D’autres difficultés se sont ensuite posés à eux : l’état des routes d’abord, qui grâce à du lobbying et à la sensibilité de l’Etat aux problèmes de la société a permis de les améliorer. L’entreprise a permis la création d’emplois directs et indirects, en faisant appel à des transporteurs (recours à l’affrètement), en sous-traitant certaines activités. Très vite cependant, il a fallu penser à la rentabilisation afin de pérenniser l’activité. Ce qu’ils ont fait en négociation pour fixer leurs tarifs au-dessus du tarif national. Ils sont arrivés à désenclaver leur région, avec d’autres acteurs qui ont suivi ; car leur aventure a conduit à l’initiation de la concurrence.
« Par croissance endogène », Patrick Guillaumont. Grâce à l’ouverture du capital à la communauté, Niokolo Transport a pu se développer. Ils ont ouvert une station d’essence et ont crée un centre de formation afin de transmettre leur culture d’entreprise.
Séance de Q&A
Pour gérer une société il faut bien comprendre les mécanismes sociaux et entrepreneuriaux. La crise politique et l’insécurité sont les deux premiers ennemis de l’entrepreneuriat.
Projections (non sourcées)
- 400 millions de jeunes vont arriver sur le marché du travail d’ici à 2050
- 220 millions de jobs créés par la montée entrepreneuriale
Qu’en est-il de l’accès à l’emploi ? Tous les emplois ne se valent pas, il y a une bataille de l’emploi formel avec sécu, fiche de paie, enregistrement, etc. à mener et une très grande variété de situations d’emplois. Le chantier est ambitieux, les dispositifs publics et l’accompagnement professionnel à mettre en place, le changement de mentalité à accompagner… il y a beaucoup à faire, même si on a l’impression que les dirigeants Africains refusent le développement en ne prenant pas les mesures adéquates.
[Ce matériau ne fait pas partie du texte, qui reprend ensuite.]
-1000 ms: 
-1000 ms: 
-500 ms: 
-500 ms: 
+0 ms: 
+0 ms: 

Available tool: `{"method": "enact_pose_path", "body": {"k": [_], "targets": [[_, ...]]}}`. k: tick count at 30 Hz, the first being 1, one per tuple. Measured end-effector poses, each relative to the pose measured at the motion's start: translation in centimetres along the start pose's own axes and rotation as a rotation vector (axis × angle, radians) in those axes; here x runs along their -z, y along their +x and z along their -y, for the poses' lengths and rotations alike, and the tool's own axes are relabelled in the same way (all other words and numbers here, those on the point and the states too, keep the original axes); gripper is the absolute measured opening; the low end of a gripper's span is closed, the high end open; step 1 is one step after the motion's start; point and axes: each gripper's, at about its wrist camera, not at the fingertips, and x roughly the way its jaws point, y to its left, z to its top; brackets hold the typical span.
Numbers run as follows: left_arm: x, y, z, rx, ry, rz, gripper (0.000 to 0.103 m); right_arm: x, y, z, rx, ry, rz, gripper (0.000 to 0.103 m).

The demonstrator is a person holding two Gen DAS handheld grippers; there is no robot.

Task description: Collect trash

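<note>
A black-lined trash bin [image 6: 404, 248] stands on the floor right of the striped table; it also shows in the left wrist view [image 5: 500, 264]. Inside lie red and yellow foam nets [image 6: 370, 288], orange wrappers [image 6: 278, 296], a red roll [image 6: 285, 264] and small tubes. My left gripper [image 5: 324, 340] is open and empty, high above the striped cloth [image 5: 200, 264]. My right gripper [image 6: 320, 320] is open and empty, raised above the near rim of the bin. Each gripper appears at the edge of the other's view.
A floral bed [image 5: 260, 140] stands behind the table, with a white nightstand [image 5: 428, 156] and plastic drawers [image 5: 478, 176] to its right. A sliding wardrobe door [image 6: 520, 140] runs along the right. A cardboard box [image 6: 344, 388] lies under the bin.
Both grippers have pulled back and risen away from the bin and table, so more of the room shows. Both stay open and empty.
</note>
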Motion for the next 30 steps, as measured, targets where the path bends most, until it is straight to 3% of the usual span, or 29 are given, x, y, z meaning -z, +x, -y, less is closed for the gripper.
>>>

La question des synergies intrarégionales
Les ambitions régionales, même à une échelle modeste apparaissent très tôt. Pour qu’il y ait émergence d’une industrie, il faut une association des différentes entreprises nationales. On observe des tentatives d’agrégation entre entreprises qui font le même métier dans plusieurs pays frontaliers ou non, ce qui va favoriser la porosité des barrières entre les pays. Il faudrait que ces initiatives se multiplient, car la région a quelque chose à gagner dans la structuration, la formalisation des activités.
Le comportement d’achat de très grandes entreprises (publiques ou privées, Africaines et internationales) structure le tissu local. L’apparition de la grande distribution est un événement très positif mais malheureusement le fait d’entreprises étrangères. Cela a un impact sur la structuration des marchés locaux : en Afrique de l’Ouest par exemple, Carrefour se fournit à 20 % de produits locaux et de 80 % de produits étrangers pour l’instant. L’objectif est une inversion des ratios dans les prochaines années, en travaillant avec les PME notamment.
Ace, @ledisrupteur
Cette conférence date de presque deux ans maintenant. Elle demeure néanmoins intéressante pour avoir une vue d’ensemble des caractéristiques du « nouveau » phénomène entrepreneurial du continent. Et puis, il me faut exhumer mes brouillons alors… Rires.